# O2 Sensor error after replacing Cam Tesioner Shoe, on the other side.



## cnctech (Dec 6, 2012)

Hi, 
I replaced my timing belt a month ago because it was due and was getting a Cam/Crank position error on VAG-COM. After replacing the parts (complete timing belt kit), I still had position error of 22 degrees. Took apart the upper right Camshafts and found a broken shoe on the tensioner, bottom side. Replaced that, the chain had skipped one tooth on the intake sproket. That took care of the position error. After driving for about 30 miles, CEL back on.

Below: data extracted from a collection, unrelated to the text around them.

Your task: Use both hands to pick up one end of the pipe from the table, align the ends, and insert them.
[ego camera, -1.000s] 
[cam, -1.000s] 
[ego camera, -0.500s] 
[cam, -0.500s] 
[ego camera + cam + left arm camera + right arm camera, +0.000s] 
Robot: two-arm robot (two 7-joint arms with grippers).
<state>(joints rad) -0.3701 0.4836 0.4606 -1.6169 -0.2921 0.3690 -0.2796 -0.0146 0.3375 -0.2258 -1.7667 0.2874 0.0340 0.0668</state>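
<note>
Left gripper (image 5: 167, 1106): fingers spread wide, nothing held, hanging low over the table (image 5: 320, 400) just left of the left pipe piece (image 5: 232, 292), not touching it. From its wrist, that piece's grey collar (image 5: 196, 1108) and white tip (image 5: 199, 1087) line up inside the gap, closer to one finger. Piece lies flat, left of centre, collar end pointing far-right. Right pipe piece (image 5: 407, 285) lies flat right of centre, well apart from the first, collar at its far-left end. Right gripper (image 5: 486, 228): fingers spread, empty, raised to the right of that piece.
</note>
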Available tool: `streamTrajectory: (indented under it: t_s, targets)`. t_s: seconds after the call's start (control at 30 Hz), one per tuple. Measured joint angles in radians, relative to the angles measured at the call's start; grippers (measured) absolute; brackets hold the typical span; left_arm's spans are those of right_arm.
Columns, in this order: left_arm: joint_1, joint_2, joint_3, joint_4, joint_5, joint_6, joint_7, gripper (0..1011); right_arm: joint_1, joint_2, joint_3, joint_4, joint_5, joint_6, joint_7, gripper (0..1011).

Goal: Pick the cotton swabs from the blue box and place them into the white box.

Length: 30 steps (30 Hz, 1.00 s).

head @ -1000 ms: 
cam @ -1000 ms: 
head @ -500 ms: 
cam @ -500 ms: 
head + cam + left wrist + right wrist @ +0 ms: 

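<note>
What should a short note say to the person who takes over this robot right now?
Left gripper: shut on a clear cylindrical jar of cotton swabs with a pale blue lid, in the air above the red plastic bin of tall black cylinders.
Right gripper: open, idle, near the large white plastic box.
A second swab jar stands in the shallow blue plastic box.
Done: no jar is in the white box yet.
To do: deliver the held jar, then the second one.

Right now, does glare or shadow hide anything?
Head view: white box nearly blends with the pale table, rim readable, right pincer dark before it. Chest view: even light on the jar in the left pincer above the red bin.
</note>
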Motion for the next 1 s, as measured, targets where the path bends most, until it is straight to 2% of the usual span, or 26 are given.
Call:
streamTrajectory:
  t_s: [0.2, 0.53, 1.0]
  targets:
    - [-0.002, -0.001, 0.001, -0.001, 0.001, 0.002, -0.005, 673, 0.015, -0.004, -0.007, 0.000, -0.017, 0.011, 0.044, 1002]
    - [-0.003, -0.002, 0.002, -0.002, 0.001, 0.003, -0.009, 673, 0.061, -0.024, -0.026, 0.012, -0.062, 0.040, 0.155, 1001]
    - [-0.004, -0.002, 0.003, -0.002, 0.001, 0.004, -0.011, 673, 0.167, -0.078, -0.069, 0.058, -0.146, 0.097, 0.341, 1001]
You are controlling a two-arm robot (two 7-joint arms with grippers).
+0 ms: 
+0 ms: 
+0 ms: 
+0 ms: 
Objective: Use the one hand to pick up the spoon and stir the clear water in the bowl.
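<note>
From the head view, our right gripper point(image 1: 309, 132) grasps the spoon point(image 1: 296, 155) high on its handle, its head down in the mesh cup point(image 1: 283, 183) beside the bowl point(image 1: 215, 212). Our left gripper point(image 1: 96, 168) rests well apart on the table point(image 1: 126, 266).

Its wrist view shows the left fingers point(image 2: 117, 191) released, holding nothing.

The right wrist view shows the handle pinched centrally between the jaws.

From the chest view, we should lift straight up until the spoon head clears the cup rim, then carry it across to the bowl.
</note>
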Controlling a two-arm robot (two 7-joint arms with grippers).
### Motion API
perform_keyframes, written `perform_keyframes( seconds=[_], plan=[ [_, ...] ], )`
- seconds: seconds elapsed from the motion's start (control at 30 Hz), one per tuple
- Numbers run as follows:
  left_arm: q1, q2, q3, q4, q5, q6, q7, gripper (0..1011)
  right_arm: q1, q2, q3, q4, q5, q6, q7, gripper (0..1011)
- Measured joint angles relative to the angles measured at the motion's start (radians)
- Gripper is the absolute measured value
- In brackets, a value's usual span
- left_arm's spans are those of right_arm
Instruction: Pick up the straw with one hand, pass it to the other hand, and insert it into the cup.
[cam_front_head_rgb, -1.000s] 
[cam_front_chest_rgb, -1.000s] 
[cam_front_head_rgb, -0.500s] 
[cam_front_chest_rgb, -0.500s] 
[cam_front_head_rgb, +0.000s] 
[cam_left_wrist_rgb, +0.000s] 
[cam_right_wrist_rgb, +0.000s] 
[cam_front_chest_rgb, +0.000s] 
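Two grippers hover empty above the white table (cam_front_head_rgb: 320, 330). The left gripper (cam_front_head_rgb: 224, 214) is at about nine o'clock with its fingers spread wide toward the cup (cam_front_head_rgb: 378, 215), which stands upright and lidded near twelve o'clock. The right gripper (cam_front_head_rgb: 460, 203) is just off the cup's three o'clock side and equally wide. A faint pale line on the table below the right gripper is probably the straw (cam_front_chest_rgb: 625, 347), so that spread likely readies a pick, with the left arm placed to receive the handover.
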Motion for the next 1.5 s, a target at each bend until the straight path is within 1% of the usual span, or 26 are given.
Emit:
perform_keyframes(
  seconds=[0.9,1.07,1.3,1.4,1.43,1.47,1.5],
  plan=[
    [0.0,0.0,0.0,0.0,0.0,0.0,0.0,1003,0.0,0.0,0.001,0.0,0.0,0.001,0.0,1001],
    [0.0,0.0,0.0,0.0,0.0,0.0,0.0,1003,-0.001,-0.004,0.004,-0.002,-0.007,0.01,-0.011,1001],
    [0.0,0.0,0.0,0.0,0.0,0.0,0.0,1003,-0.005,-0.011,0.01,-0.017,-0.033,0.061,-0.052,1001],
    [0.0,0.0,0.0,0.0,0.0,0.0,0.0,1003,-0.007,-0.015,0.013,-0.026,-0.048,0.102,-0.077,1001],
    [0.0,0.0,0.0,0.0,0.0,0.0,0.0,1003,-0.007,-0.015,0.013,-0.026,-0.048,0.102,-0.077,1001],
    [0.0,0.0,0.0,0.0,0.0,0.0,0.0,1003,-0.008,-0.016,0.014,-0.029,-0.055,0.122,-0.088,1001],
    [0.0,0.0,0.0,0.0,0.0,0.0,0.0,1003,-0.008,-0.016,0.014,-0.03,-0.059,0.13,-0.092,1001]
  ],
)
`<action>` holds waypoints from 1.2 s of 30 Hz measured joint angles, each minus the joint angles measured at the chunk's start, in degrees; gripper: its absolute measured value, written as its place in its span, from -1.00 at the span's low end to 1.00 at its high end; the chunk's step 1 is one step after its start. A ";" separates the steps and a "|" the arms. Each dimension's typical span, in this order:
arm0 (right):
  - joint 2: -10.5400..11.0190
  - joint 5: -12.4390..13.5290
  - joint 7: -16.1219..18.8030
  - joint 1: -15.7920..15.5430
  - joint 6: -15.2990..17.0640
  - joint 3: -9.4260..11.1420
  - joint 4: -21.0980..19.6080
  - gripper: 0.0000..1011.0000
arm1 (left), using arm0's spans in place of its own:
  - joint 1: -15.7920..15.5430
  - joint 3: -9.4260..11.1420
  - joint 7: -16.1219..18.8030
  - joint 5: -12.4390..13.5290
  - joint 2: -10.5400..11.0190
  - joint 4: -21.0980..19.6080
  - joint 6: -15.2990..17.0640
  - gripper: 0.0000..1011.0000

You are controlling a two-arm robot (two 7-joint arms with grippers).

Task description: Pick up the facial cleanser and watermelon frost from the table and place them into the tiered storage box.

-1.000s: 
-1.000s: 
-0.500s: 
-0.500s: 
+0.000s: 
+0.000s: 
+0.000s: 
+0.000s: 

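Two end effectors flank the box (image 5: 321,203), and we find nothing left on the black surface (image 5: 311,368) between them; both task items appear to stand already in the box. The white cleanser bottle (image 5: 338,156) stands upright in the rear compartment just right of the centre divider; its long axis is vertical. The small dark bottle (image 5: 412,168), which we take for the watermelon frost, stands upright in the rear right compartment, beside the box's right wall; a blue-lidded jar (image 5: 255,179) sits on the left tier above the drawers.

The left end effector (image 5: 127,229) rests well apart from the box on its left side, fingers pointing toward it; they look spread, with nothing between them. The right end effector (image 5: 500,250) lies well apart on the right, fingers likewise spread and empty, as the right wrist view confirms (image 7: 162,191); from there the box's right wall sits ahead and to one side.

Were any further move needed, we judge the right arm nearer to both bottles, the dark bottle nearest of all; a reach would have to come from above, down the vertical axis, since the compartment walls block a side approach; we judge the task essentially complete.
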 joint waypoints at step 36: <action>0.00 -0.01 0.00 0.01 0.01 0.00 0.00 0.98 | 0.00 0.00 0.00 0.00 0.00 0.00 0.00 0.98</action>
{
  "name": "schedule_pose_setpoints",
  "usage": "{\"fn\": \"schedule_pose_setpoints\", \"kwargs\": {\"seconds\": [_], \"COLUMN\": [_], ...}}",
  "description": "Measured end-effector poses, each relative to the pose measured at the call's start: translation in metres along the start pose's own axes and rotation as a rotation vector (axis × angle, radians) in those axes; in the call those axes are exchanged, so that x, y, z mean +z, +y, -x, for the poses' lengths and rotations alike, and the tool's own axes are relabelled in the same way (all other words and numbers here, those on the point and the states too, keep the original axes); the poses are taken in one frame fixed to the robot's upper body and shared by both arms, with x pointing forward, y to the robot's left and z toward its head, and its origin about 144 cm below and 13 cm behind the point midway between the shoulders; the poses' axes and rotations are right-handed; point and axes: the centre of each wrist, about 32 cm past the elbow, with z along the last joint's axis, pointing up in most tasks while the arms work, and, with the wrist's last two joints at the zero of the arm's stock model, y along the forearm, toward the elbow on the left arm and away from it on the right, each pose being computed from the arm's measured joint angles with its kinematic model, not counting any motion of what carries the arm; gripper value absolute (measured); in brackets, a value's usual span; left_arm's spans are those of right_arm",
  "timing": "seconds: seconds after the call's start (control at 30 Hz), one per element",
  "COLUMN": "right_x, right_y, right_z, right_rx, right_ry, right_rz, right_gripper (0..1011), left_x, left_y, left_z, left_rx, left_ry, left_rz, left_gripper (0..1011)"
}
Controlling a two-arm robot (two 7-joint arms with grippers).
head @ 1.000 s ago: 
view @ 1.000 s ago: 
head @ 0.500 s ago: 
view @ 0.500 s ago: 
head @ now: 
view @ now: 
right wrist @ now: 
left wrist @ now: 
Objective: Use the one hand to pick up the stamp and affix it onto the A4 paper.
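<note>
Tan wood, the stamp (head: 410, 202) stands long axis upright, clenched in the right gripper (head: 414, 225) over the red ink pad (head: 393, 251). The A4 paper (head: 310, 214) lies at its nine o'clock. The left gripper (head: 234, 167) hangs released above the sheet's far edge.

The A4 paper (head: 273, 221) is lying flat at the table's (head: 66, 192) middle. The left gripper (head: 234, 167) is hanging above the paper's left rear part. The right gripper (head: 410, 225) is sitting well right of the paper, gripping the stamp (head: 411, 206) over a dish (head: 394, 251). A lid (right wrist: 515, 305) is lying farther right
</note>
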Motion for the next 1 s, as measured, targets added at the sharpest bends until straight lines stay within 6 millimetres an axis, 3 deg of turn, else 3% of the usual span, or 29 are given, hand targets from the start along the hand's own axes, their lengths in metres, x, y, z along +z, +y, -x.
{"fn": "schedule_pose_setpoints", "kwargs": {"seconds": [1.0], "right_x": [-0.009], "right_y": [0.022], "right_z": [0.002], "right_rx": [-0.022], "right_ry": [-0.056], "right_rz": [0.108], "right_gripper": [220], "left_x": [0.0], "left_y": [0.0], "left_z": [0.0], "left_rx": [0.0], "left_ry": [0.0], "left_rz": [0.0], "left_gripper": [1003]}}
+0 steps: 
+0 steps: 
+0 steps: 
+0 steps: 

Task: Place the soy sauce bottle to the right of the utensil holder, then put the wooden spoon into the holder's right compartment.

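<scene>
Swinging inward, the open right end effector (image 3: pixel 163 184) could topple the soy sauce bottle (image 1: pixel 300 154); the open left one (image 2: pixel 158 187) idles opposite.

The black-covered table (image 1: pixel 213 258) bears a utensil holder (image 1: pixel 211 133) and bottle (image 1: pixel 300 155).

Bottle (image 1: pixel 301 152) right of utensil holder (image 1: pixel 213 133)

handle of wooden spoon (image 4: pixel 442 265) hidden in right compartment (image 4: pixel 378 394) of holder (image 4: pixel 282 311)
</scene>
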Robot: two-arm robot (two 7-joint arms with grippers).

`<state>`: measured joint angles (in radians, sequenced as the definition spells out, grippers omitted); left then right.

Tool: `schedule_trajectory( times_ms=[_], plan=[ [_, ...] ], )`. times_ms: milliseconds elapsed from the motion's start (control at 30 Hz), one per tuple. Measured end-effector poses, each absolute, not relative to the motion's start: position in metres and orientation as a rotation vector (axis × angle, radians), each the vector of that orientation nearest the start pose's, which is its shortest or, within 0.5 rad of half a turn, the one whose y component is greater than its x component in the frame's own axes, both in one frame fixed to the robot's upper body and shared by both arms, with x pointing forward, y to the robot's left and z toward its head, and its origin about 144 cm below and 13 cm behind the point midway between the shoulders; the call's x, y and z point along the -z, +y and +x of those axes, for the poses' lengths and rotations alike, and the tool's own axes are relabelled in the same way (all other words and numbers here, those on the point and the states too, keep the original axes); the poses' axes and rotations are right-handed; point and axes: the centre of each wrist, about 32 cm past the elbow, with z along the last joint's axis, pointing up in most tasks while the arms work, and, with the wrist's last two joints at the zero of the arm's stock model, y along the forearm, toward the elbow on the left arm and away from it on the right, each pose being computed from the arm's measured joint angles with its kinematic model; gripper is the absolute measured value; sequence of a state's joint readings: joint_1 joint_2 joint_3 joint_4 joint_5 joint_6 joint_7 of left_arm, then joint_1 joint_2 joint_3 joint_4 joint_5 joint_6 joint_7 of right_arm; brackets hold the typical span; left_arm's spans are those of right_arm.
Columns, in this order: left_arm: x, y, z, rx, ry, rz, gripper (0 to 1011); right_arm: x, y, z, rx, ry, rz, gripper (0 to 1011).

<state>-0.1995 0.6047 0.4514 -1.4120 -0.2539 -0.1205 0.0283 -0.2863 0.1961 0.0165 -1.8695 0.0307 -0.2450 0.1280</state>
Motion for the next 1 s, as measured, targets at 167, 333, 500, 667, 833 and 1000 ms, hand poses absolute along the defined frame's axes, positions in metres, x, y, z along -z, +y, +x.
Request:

VAGed and now I have this: 
3 Faults Found: 
16534 - Oxygen (Lambda) Sensor B2 S1 
P0150 - 35-10 - Malfunction in Circuit - Intermittent 
16540 - Oxygen (Lambda) Sensor B2 S2 
P0156 - 35-10 - Malfunction in Circuit - Intermittent 
17585 - Bank2: O2 (Lambda) Correction Behind Catalyst 
P1177 - 35-00 - Control Limit Reached 
Readiness: 0010 0100 

I do have an ehaust leak at the flex pipe on the left side, does anyone think the leak is causing this error, or did I forget to connect a cable or hose to give me this? 

Thanks for any thoughts.


----------



## Slimjimmn (Apr 8, 2006)

I would recommend replacing the downpipe with cat on that bank with new sensors. They do fail a lot


----------



## cnctech (Dec 6, 2012)

OK, Thanks much.
Both pipes have bad flex areas, one is leaking, but not the one with the error. I heard they are very hard to replace/repair. My local exhaust shop quoted $225/pipe for labor. I will try it myself.
Thanks again for your input.


----------



## Slimjimmn (Apr 8, 2006)

New pipes with converters are $365 on eBay and don't come with gaskets I believe.


----------